You appear to believe that somebody can "know" mathematics without being able to prove things, but that their mathematics knowledge is devalued by stuffy gatekeepers who insist that all mathematicians should also be able to prove things. This is nonsense, akin to the idea that a skilled fiction writer should also be able to tell stories, or a skilled athlete should also be able to compete in sport.
When a textbook says "your childhood is over" and now proofs are important in mathematics, that is like saying to a writer that it is no longer sufficient to be able to spell words and construct grammatical sentences, because while those abilities are fundamental to writing, they don't make a writer. The next foundational skill the writer needs to learn is to tell stories, and the next foundational skill a mathematician needs to learn is to prove things.
I've always been an intuitive, heuristic learner, combining past knowledge with intelligence and intuition to determine what a reasonable answer is even though I cannot "prove" it to be 100% correct.

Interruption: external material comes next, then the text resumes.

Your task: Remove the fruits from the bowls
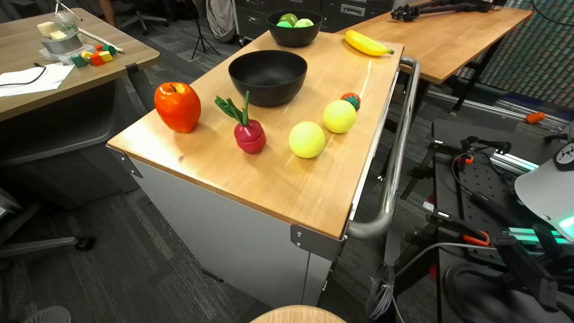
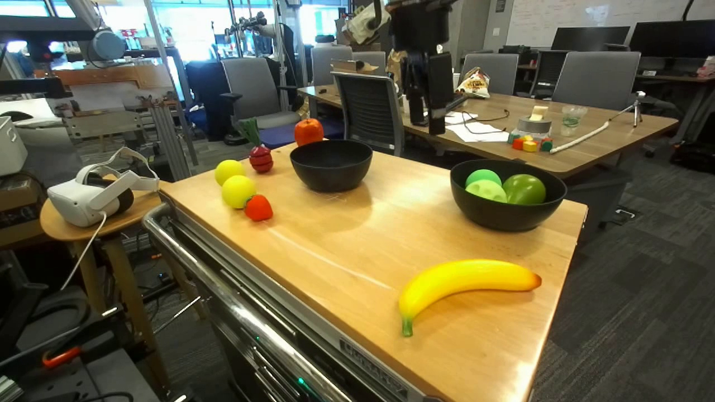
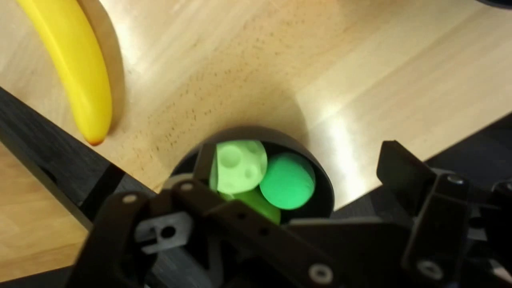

To me, what that means is that you frequently made guesses and you weren't generally able to justify why those guesses were correct, perhaps you weren't even always aware when one of your assumptions was a guess rather than something you really "knew" to be true. This approach may well have found you great success, but only because the mathematics you were doing was "too easy": easy to get intuition for and easy to make correct guesses about. But once "your childhood is over", being a good mathematician requires more than the ability to make guesses that are usually "reasonable".
I'm sorry if that sounds harsh, but I think it is a realistic assessment of this kind of attitude towards mathematical rigour. A student with this attitude is in what Terence Tao calls the "pre-rigorous stage".
To that end, are there [...] sub-fields that could be used to inspire students interested in research-level mathematics but who are weak in terms of proofs or do not find proofs interesting enough[?]
Yes, there are surely plenty of research areas in mathematics which don't "focus" on proofs; see the other answers for examples. But "not focusing on proofs" does not mean that one can become a good researcher in those subfields without learning how to prove things; rather it means that proofs are merely not the end product of that research. Good researchers in these areas (or in all areas, I should think) are at the "post-rigorous" stage, not the "pre-rigorous" stage.
To inspire students who struggle with proofs, I think "don't worry, you can still do mathematics if you're bad at proofs" is the wrong message. I would rather say: You can learn how to write proofs, and I will help you.
Likewise, if students find proofs uninteresting before undergraduate level, I think "don't worry, you can do all the other things and not focus on proofs" is the wrong message. Rather, I would say: The things you're proving now are not that interesting, sure, but that's because these are basic exercises to help you learn the basic proof techniques. But there's lots of interesting mathematics ahead of you, which you'll need proofs for, and it's much more fun once you're proving things that you do care about.